Once the objectives were set, Hickie's group organized around key business process areas: the selling process, the logistics process, the purchasing process, the finance process and critical areas of profitability and contract compliance. A separate person within Hickie's team and counterparts on the ERP side of the house were assigned to load carefully-chosen data from each process area into the SAP BW environment from which the analytic focus would launch. An eye was kept on other parts of the organization that might need help in the future, and so the group tried to look forward and capture more than just the data needed for the initial project. Since the focus was on lower layers of BW structure and not every bit of information was captured - including those applications scheduled for sunset - Hickie prefers not to call the repository an enterprise data warehouse.

But the selected data was targeted toward immediate business issues.

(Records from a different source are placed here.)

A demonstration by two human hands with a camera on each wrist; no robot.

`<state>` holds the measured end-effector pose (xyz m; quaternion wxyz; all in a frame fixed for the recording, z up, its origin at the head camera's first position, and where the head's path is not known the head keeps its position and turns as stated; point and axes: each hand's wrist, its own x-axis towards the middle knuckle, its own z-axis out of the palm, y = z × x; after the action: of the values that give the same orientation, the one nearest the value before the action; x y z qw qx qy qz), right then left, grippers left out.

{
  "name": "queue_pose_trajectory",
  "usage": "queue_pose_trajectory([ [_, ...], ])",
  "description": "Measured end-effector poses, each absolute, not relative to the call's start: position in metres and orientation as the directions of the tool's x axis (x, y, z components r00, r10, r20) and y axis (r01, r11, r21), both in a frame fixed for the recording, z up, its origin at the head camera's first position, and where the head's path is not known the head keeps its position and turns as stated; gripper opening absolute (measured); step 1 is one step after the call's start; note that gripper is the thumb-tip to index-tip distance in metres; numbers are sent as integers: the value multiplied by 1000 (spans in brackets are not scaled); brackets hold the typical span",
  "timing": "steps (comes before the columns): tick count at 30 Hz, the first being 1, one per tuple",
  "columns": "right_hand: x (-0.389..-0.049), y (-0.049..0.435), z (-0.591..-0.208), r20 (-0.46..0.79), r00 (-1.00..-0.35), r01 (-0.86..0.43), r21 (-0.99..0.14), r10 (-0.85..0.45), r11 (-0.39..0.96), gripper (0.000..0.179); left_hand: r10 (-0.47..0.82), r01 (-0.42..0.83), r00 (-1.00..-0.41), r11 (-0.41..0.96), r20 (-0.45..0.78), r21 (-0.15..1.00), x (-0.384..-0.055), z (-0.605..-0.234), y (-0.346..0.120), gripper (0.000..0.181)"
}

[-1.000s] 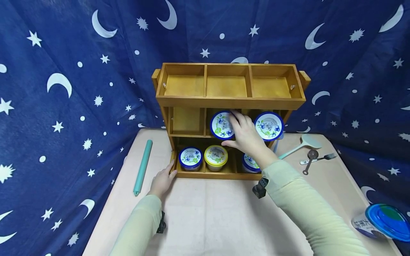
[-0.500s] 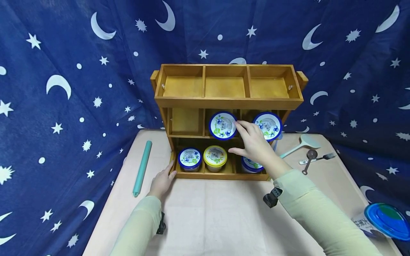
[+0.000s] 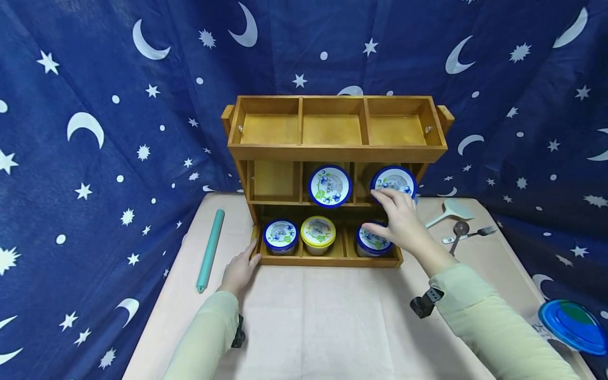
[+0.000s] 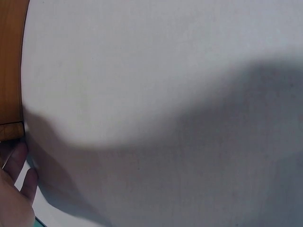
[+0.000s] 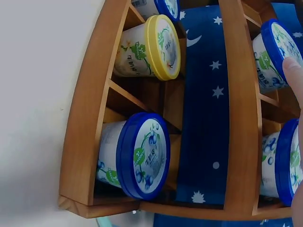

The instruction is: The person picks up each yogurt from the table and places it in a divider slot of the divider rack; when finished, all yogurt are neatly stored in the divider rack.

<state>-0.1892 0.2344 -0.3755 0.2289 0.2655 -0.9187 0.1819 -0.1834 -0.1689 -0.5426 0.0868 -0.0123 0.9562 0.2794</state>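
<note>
A three-tier wooden rack (image 3: 337, 154) holds several lidded tubs. On its middle tier are a blue-lidded tub (image 3: 330, 186) in the centre and another blue-lidded tub (image 3: 393, 181) at the right. My right hand (image 3: 404, 224) hovers before the right-hand tub, fingers extended, thumb apart, holding nothing; its fingers overlap that lid in the head view. Along the bottom tier stand a blue-lidded tub (image 3: 281, 235), a yellow-lidded tub (image 5: 150, 49) and a third blue-lidded one (image 5: 137, 156). My left hand (image 3: 240, 268) rests straight fingers against the rack's lower left corner.
A teal roll (image 3: 210, 251) lies left of the rack. To the right are a pale green spatula (image 3: 452, 210), a brown spoon (image 3: 460, 230) and a fork (image 3: 484, 231). A large tub with a blue lid (image 3: 572, 324) stands at the table's right edge.
My right hand has let go of the centre tub on the middle tier and moved right and slightly toward me. That tub stays in its compartment; my left hand keeps its place.
</note>
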Motion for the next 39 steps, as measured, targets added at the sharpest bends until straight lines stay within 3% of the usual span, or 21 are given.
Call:
queue_pose_trajectory([
  [13,-183,262,-385,587,-711,-600,-217,-388,770,74,29,-76,-982,840,-185,537,-185,-544,-169,57],
  [20,-179,273,-388,581,-727,-578,-231,-366,783,67,24,-83,-982,835,-186,544,-184,-541,-169,57],
  [34,-179,276,-385,632,-680,-593,-177,-372,785,83,25,-90,-981,823,-194,560,-183,-542,-169,57],
  [39,-175,286,-382,610,-717,-545,-190,-337,817,76,17,-103,-979,822,-205,561,-183,-539,-168,57],
])
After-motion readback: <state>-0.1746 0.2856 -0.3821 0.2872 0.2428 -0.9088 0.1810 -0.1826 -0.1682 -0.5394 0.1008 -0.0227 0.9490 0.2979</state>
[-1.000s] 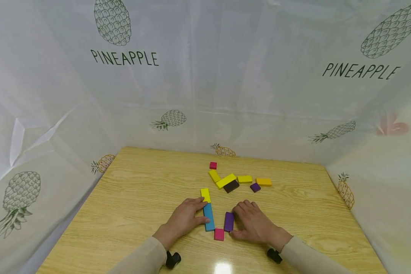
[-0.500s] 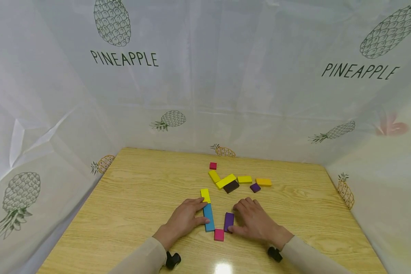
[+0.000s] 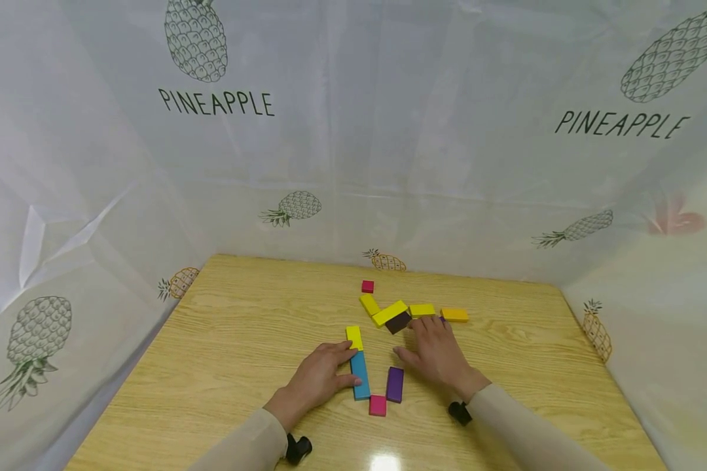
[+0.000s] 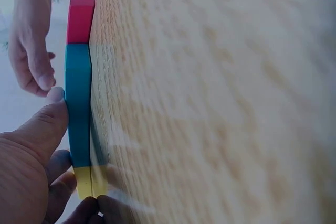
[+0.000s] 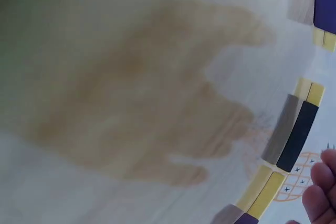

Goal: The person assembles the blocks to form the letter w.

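A blue block (image 3: 360, 384) lies lengthwise on the wooden table, with a yellow block (image 3: 354, 335) against its far end and a pink square block (image 3: 378, 405) at its near end. My left hand (image 3: 317, 374) rests along the left side of this row, thumb touching the blue block and fingertips by the yellow one. A purple block (image 3: 395, 384) lies to the right, apart from the blue. Over the back group, my right hand (image 3: 438, 352) reaches with loosely bent fingers, close to the dark block (image 3: 397, 322) and partly covering a small purple block (image 3: 443, 319).
At the back lie a slanted yellow block (image 3: 391, 313) touching the dark one, another yellow block (image 3: 369, 304), a third yellow (image 3: 422, 310), an orange block (image 3: 455, 315) and a red square block (image 3: 368, 286). A pineapple-print sheet (image 3: 436, 157) hangs around the table (image 3: 259, 301).
My right hand has left the purple block and moved forward to the blocks at the back. The purple block stays put. My left hand holds its place at the blue block.
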Demonstrator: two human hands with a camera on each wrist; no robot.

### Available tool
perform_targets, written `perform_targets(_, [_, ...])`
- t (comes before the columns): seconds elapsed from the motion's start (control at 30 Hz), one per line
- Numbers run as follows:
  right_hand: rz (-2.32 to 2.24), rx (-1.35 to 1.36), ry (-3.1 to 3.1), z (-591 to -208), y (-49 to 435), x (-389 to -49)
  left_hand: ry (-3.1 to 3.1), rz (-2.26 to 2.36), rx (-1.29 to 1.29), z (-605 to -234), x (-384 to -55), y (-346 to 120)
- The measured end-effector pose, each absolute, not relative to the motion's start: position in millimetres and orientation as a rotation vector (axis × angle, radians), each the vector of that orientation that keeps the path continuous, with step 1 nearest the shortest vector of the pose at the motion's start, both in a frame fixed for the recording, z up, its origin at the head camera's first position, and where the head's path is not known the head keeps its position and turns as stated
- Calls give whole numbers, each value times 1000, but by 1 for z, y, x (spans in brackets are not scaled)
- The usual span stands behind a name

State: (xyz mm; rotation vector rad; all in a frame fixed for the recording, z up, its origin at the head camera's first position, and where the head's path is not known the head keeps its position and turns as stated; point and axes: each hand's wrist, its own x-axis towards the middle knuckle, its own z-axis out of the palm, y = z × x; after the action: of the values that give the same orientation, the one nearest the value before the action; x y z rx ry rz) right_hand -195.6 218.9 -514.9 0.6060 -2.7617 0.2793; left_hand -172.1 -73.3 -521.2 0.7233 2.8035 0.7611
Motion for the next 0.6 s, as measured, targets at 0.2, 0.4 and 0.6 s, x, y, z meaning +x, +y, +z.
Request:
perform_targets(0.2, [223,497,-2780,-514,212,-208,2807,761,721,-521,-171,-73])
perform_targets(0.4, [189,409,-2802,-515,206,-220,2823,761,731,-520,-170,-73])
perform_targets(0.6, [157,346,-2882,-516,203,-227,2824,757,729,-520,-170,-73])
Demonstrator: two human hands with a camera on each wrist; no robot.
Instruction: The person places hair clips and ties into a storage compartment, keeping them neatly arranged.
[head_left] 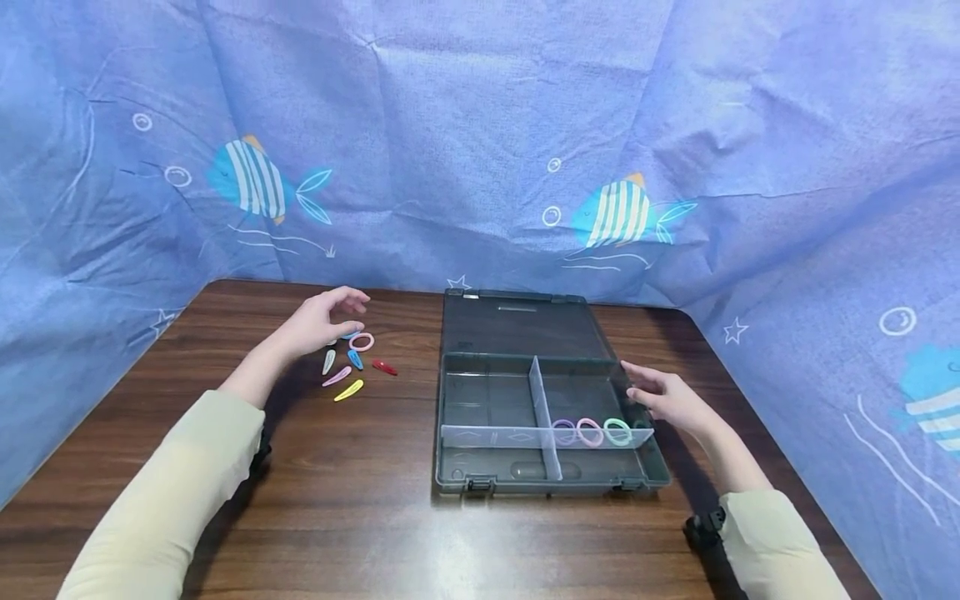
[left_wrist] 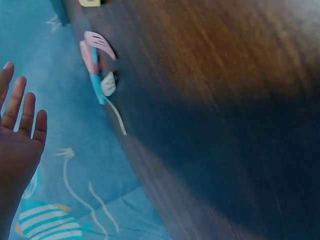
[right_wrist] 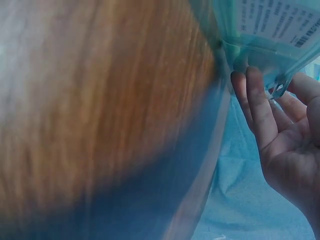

One early area of improvement was in the inventory adjustment process, involving managers who previously had no view of the impact of quantitative adjustments on financial performance. "Now we leverage BW to bring material movements together with financial reports so distribution center managers see the bottom-line impact of quantity adjustments based on cycle counts and variables such as product dating," says Hickie. Another analytic win came in "drop shipping," whereby McKesson channels goods to the customer with or without intermediary inventory processing. In this case, data from the procure-to-pay, sales order and cash receipt processes are combined in a single view. "In drop-shipping we can now examine the supplier purchase and payment all the way through to the customer order, delivery, and cash receipt."

PROCESS, STRUCTURE AND INFORMATION

McKesson's strategy is meant to give a balanced weight to people, processes and transactions. "The greatest thing about the way we organize information is that when somebody wants to look all the way downstream or somebody who's downstream wants to look all the way back upstream, we can do that. It's incremental, but people can now understand more clearly how they fit into the process and how their decisions affect the process overall." That's a big learning curve for most organizations; Hickie is focused on training and education that gives a better view of where individuals sit within a process and what the implications of their decisions are for the organization. While roles at McKesson are still function oriented, the trend is to involve people in more horizontal processes based on existing working relationships. "Many functions already know well how they operate together," Hickie says, "In all the businesses I've been involved with there has been a procurement function, an AP function, a cash disbursements function and so on, and people in those organizations already work together fairly well. But when you start to see the information more clearly across the entire process, it brings them even closer together."

That is a reason Hickie is personally leery of launching an enterprise process overhaul by mere mandate. Instead, he feels the information provided by analytic applications could better be delivered and absorbed first by those who both use it and are judged by it. Initially, end users at McKesson were given freedom to create their own queries, which resulted in a glut of reporting. Hickie's leads noted the issues of relevance and boiled reporting down to its essence, in one functional area condensing 700 reports into a dozen. "Information can be extremely valuable; it can also be applied out of context. There's something to be said about the fact that data warehousing, star schemas and analytics give folks a new way to see data that they've never, ever seen before throughout an entire process. You want to give people a chance to look at and assess their processes before you start running things up in areas of alerts and dashboards and scorecards. It's in all fairness to those folks to give them a chance to understand that information."